YOUR TASK: Give the records below again in full, exactly as written, but without any images.

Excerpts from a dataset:

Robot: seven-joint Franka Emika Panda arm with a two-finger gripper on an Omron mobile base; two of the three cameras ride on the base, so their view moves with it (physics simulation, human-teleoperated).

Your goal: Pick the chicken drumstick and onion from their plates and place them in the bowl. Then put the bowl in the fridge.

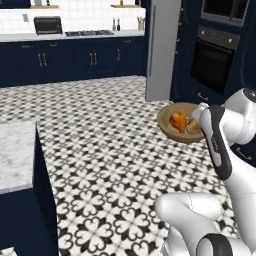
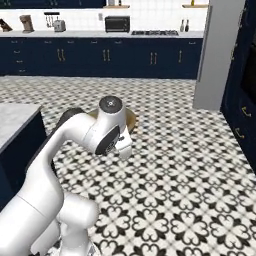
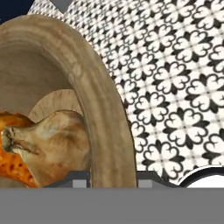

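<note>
The light-brown wooden bowl (image 1: 172, 135) hangs above the patterned floor, held at its right rim. My gripper (image 3: 113, 181) is shut on that rim (image 3: 94, 87), which runs between the finger tips. Inside the bowl lie the orange-brown chicken drumstick (image 1: 178, 121) (image 3: 15, 164) and, beside it, the pale onion (image 1: 194, 126) (image 3: 57, 140). In the right base view a brown edge of the bowl (image 2: 132, 120) peeks out behind the arm. The grey fridge (image 1: 162, 50) (image 2: 217, 55) stands beyond the bowl, apart from it. The plates are out of view.
A marble-topped island (image 1: 15, 150) (image 2: 12, 120) stands at the left. A built-in oven (image 1: 215, 60) sits in navy cabinetry right of the fridge. Navy cabinets (image 1: 75, 60) line the far wall. Patterned floor (image 2: 175, 165) lies open in between.
</note>
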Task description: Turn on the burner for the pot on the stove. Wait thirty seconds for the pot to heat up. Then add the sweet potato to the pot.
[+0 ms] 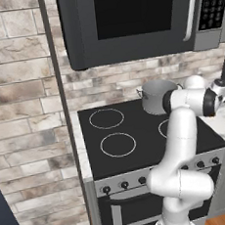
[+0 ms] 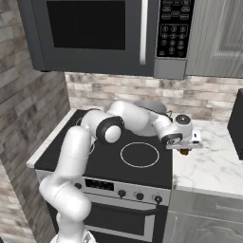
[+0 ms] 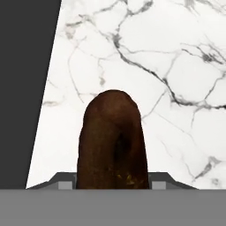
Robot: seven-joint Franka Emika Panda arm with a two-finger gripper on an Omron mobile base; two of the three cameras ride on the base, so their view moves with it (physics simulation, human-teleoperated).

ANSWER BOX:
Robot: seven-joint Franka Emika Panda arm with a two-finger gripper on an Omron mobile base; two of the three cameras ride on the base, so their view moves with it (physics simulation, human-teleoperated).

Your goal: Pick the chicken drumstick and onion from their plates and place them in the bowl. Then put the bowl in the fridge.


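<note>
The light-brown wooden bowl (image 1: 172, 135) hangs above the patterned floor, held at its right rim. My gripper (image 3: 113, 181) is shut on that rim (image 3: 94, 87), which runs between the finger tips. Inside the bowl lie the orange-brown chicken drumstick (image 1: 178, 121) (image 3: 15, 164) and, beside it, the pale onion (image 1: 194, 126) (image 3: 57, 140). In the right base view a brown edge of the bowl (image 2: 132, 120) peeks out behind the arm. The grey fridge (image 1: 162, 50) (image 2: 217, 55) stands beyond the bowl, apart from it. The plates are out of view.
A marble-topped island (image 1: 15, 150) (image 2: 12, 120) stands at the left. A built-in oven (image 1: 215, 60) sits in navy cabinetry right of the fridge. Navy cabinets (image 1: 75, 60) line the far wall. Patterned floor (image 2: 175, 165) lies open in between.
</note>
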Task description: Turn on the burner for the pot on the stove. Wait thirty seconds for the pot to heat up. Then add the sweet potato to the pot.
[+0 ms] 
[+0 ms] 
[+0 ms] 
Robot: seven-joint Franka Emika Panda arm with a two-finger gripper on an Omron mobile base; two of the three cameras ride on the base, so their view moves with it (physics simulation, human-teleoperated).

This output completes the exercise.